Hay una palabra en inglés, "grit", que significa tener garra. Tenés que bancarte la presión. En el campo necesitás eso. Tenés que saber tomar decisiones rápido. Hay un accidente, por ejemplo, y estás en el medio de la nada. Hay obstáculos como la sequía, enfermedad del ganado; el campo siempre está poblado de situaciones a resolver. Nueva York también tiene esa garra, no es una ciudad fácil. No es "ideal" para vivir. Tenés que sobrevivir dos años acá, si no la ciudad te escupe. Pero a la misma vez tiene esa fuerza. Ahí es donde se conectan esas dos partes conmigo.
Has hablado de la sostenibilidad como responsabilidad. ¿Cómo la definís hoy en día?

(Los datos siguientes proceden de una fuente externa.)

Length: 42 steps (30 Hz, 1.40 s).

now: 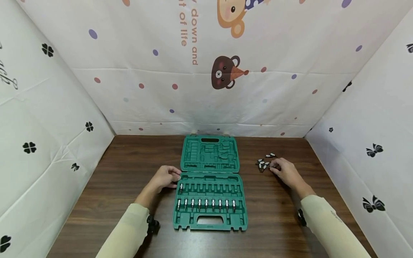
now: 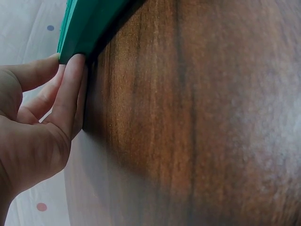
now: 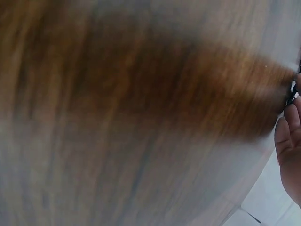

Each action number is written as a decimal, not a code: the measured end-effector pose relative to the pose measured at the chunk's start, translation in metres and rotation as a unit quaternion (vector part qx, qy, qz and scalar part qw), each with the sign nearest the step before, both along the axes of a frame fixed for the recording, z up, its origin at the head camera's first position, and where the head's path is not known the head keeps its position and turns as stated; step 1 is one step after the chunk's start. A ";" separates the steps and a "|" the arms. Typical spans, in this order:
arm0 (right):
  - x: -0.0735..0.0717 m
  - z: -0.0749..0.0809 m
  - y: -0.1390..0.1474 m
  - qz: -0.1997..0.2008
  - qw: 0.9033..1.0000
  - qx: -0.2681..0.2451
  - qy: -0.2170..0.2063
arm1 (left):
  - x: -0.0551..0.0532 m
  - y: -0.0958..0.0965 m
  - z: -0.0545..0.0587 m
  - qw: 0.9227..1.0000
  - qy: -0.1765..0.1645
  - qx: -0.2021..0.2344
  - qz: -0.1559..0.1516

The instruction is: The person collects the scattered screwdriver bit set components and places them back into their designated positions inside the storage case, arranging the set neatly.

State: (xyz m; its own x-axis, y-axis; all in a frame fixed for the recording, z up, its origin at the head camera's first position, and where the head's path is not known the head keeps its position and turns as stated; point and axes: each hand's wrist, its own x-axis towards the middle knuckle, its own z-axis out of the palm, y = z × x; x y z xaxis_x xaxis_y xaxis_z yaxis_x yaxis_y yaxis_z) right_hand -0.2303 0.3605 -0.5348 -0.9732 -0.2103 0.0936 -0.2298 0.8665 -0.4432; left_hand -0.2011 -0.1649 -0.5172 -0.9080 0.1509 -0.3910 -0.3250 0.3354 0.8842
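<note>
A green plastic tool case (image 1: 210,217) lies unfolded on the table. My left hand (image 1: 164,177) pinches its left edge near the hinge, thumb on one side and fingers on the other, as the left wrist view shows at the case corner (image 2: 77,44). Several silver-and-black bit sockets (image 1: 206,205) stand in the lower row of slots, and a single bit socket (image 1: 181,188) sits at the left of the upper row. Over on the right, my right hand (image 1: 285,172) pinches a bit socket (image 3: 292,92) at its fingertips, beside a small pile of bit sockets (image 1: 261,163).
The case lid (image 1: 209,157) with moulded recesses lies flat toward the back. Two loose bit sockets (image 1: 270,155) lie just behind the pile. White printed cloth (image 1: 193,100) stands along the back and both sides of the brown wooden table (image 1: 129,161).
</note>
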 end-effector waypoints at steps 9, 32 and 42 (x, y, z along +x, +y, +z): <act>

Hoy seguimos muy en línea con nuestra misión de tratar de hacer el producto que tenga el menor impacto posible. La decisión sobre qué es lo mejor para nuestra madre tierra es la primera. Cómo producimos, cómo lo hacemos: todo el tiempo nos estamos fijando en eso y todo el tiempo estamos mejorando algo. Fuimos de los primeros en hacer muchísimas cosas, el primer show que hicimos era todo reciclado, en backstage no había plástico. Había telas usadas, "deadstock", que las estábamos rehaciendo. Ahora lo hace todo el mundo, pero en ese momento era novedad. No era algo que estuviera bien visto tampoco. Después hicimos el primer show en el que medimos la huella de carbono, cambiamos el packaging para que fuera biodegradable. Lo hicimos durante la pandemia del covid con un team muy chiquito, de 20 y pico de personas. Ahí me daba cuenta de que si nosotros podíamos hacer esto, las marcas grandes también. Lo que tenés que tener es ganas de hacerlo. Hoy por hoy, desde 2021, 2022, tengo muy claro que el tema de sustentabilidad es un tema de energía. El resto del mundo se mide en su mayoría en el uso de petróleo. Eso es lo que está causando el cambio climático, y se sabe desde 1970. Las buenas noticias, que a veces no se cuentan tanto, es que están estas energías limpias como la energía nuclear o la energía de fusión. Los humanos estamos muy cerca de hacer comercial la energía de fusión. Eso está llegando. Cuando cambiemos el sistema adictivo que tenemos de usar petróleo -no en Uruguay, que es ejemplo en energía limpia-, va a haber un gran cambio. La dependencia del petróleo tiene que parar, es como una misión suicida. Y yo tengo fe en la humanidad, en todos los nombres que no son famosos, en toda la gente brillante que ha dado su inteligencia a la ciencia para el mejoramiento de todos nosotros. En este momento, mucho de mi trabajo es ilustrar el trabajo de ellos. La moda es el vehículo que yo uso para transmitir ese mensaje y que mis hijos sepan de qué lado estuve haciendo las cosas.